The message was posted out of “an abundance of caution,” a Taco Bell spokesperson told Insider. As of November 10, restaurants are receiving scheduled lettuce shipments, the company said.
Chick-fil-A has a similar message for customers under the headline “Lettuce Supply Chain Challenges,” saying that “some menu items may be unavailable or prepared differently.”
A Panera spokesperson said that the chain is “remaining flexible” with recipes and working with suppliers to meet its lettuce needs. Meantime, Subway said lettuce might be “temporarily unavailable” at its restaurants.
Chipotle is not currently having lettuce supply issues, the company said.
The shortages are part of a larger problem across the industry. Both romaine and iceberg lettuce are in short supply, and prices are high when restaurants can buy the vegetables. The average price of a box of iceberg lettuce was $67 at the end of October, compared with $14 during the same period in 2019, Restaurant Business Online reported, a nearly 400% price increase over three years.
High lettuce prices are the result of a diminished supply that can’t meet the large demand. Earlier in the pandemic, lockdowns and other measures changed demands on the food supply, and some farmers reorganized farmland to use less space for lettuce, leading to less overall product.

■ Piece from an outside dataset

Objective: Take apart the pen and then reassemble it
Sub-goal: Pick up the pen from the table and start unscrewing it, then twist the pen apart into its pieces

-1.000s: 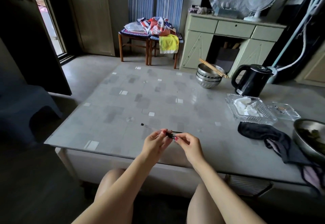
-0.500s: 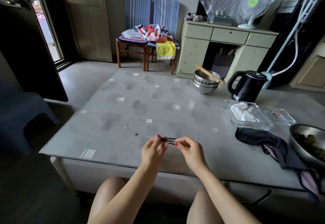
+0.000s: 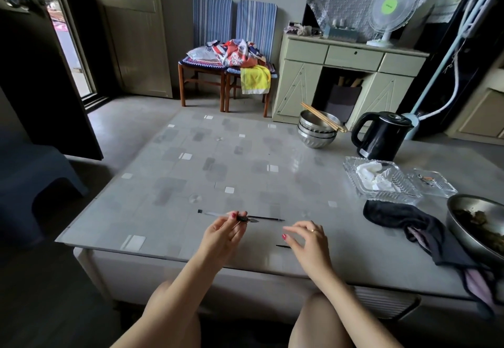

Then, diseases hit the remaining lettuce stock in California’s Salinas Valley, which grows about 70% of US lettuce. The impatiens necrotic spot virus (INSV) is spread by insects, and caused massive damage to this year’s crop, AgAlert reported. Some growers are reportedly seeing yield losses as high as 80%.
Experts expect the shortage to become less severe later in November and December, or possibly as late as January, as lettuce from southern California and Arizona, which has been less impacted by disease, becomes available.